[Input material]
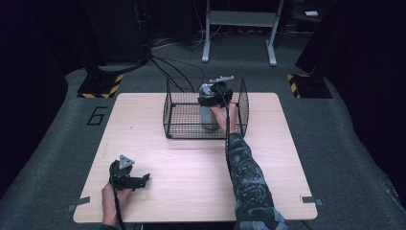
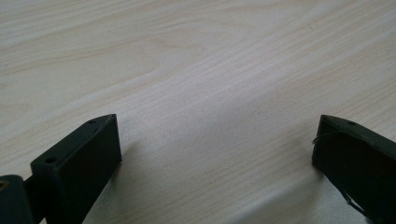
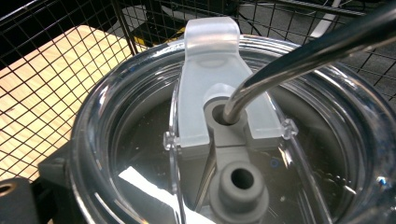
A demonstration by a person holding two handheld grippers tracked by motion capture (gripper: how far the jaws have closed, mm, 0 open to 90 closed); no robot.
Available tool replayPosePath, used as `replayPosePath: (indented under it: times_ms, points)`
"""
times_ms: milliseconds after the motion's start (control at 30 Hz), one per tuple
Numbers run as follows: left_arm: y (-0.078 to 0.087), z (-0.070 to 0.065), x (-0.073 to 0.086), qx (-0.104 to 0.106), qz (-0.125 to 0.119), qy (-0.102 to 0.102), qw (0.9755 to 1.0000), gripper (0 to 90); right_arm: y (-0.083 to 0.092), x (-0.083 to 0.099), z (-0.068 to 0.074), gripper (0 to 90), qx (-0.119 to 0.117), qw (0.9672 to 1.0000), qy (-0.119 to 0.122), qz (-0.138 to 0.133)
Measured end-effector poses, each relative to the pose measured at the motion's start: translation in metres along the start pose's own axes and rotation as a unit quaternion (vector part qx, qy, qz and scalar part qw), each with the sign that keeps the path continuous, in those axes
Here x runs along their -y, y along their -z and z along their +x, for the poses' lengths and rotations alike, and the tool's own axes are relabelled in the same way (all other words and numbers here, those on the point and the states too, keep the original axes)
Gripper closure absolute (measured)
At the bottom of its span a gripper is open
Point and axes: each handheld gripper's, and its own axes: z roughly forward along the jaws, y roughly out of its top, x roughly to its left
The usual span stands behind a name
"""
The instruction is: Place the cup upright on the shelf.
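Observation:
A black wire basket (image 1: 172, 114) stands at the back middle of the wooden table (image 1: 191, 167). Inside it a metal tumbler (image 1: 208, 120) stands upright. My right gripper (image 1: 210, 101) is shut on its top, with the hand and patterned sleeve reaching in over the basket's front rim. Up close, the right gripper view has the tumbler's clear lid (image 3: 224, 140), a bent metal straw (image 3: 299, 56) through it, and one black finger (image 3: 51, 172) against the tumbler's side. My left gripper (image 1: 142, 182) rests open near the table's front left, its jaws (image 2: 217, 140) wide apart over bare wood.
Basket walls surround the tumbler on all sides, open above. Black cables (image 1: 172, 67) run on the grey floor behind the table. Yellow-black striped stand bases (image 1: 100, 86) (image 1: 309, 85) sit at the back left and right, and a grey frame (image 1: 239, 28) behind.

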Motion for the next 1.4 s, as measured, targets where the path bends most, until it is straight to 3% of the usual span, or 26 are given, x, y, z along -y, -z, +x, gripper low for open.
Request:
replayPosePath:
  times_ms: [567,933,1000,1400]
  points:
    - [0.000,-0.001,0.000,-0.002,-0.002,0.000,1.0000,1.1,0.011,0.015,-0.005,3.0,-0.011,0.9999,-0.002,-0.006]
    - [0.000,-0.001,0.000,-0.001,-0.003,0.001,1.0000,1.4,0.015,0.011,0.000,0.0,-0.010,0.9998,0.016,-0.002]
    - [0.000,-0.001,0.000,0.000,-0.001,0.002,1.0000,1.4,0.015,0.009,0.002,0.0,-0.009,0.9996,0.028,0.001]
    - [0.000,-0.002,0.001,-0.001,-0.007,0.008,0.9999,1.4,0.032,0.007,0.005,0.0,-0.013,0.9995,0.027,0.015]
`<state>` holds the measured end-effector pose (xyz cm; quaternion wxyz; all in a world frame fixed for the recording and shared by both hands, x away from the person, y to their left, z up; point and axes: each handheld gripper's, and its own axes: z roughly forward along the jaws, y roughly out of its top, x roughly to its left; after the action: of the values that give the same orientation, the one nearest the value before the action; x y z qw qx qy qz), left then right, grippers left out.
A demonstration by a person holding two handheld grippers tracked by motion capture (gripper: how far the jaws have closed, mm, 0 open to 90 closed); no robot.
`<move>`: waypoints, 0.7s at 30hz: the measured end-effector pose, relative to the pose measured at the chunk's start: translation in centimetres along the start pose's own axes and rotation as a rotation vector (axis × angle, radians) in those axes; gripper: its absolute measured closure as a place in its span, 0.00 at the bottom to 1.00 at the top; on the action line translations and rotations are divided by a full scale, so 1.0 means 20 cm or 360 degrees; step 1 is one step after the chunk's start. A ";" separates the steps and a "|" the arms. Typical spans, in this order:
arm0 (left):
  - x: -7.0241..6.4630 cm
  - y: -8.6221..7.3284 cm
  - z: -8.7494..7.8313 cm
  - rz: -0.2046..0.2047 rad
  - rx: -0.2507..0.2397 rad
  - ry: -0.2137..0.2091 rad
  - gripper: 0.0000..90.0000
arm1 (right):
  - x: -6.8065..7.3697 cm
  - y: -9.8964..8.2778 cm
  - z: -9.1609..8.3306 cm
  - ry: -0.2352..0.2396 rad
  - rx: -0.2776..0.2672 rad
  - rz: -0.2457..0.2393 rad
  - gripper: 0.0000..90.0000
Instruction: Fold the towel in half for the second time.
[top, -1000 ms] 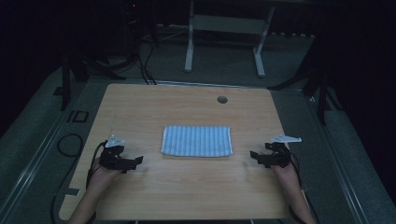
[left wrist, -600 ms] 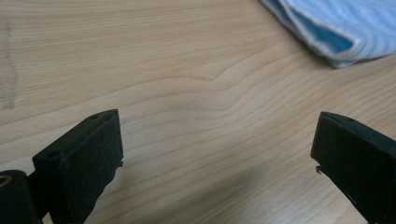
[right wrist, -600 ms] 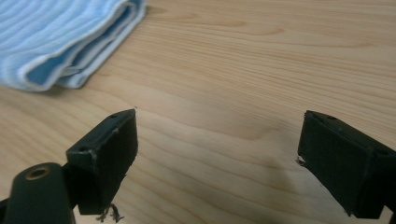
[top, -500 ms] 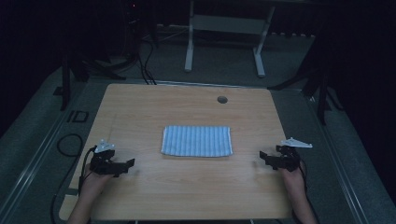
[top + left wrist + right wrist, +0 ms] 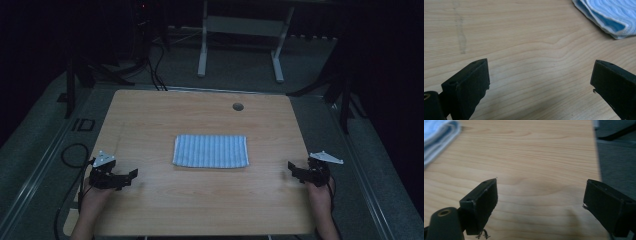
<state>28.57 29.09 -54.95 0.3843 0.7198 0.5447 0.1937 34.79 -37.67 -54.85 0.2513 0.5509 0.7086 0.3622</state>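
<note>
At the left side of the wooden table (image 5: 150, 120), near its front edge, the left gripper (image 5: 131, 176) rests in the person's left hand (image 5: 95, 192). Its jaws stand wide apart with only bare wood between them, so it is released and holds nothing. In the middle of the table lies a folded cloth (image 5: 211, 151) with blue and white stripes, flat, well apart from both grippers. Behind it, near the far edge, there is a small round hole (image 5: 238, 106). At the right edge the right gripper (image 5: 292, 169) is also released, jaws wide apart, empty
</note>
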 end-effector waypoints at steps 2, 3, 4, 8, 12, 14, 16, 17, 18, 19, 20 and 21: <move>0.01 -0.01 -0.01 -0.0016 -0.0007 0.0024 0.03 | -0.01 0.00 -0.01 -0.0010 -0.0032 0.0024 0.13; 0.02 -0.01 -0.01 -0.0025 -0.0008 0.0038 0.03 | -0.01 0.00 -0.02 -0.0019 -0.0040 0.0023 0.13; 0.02 -0.02 -0.01 -0.0040 -0.0014 0.0050 0.03 | -0.02 0.00 -0.02 -0.0018 -0.0040 0.0034 0.13; 0.05 -0.03 -0.03 -0.0094 -0.0035 0.0105 0.03 | -0.02 0.00 -0.02 -0.0054 -0.0033 0.0037 0.13; 0.06 -0.04 -0.04 -0.0128 -0.0051 0.0145 0.03 | -0.02 -0.01 -0.01 -0.0089 -0.0030 0.0033 0.13; 0.08 -0.05 -0.04 -0.0163 -0.0070 0.0164 0.03 | -0.02 -0.01 -0.01 -0.0093 -0.0018 0.0036 0.13; 0.09 -0.05 -0.04 -0.0179 -0.0068 0.0188 0.03 | -0.02 -0.01 -0.01 -0.0095 -0.0017 0.0047 0.13; 0.10 -0.06 -0.04 -0.0182 -0.0066 0.0197 0.03 | -0.03 -0.01 -0.01 -0.0097 -0.0015 0.0059 0.13; 0.10 -0.06 -0.04 -0.0188 -0.0062 0.0207 0.03 | -0.03 -0.01 -0.01 -0.0097 -0.0009 0.0068 0.13; 0.10 -0.06 -0.04 -0.0189 -0.0059 0.0226 0.03 | -0.03 -0.01 -0.01 -0.0106 -0.0004 0.0074 0.13; 0.10 -0.06 -0.04 -0.0189 -0.0062 0.0244 0.03 | -0.04 -0.01 0.00 -0.0119 -0.0004 0.0080 0.13; 0.10 -0.06 -0.04 -0.0187 -0.0056 0.0253 0.03 | -0.04 -0.01 0.00 -0.0123 -0.0003 0.0095 0.13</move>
<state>27.82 31.31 -55.65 0.3630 0.6622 0.6112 0.2369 34.78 -38.50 -55.05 0.2681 0.5852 0.6812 0.3487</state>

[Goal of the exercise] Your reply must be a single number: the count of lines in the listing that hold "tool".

[Solution for this task] 2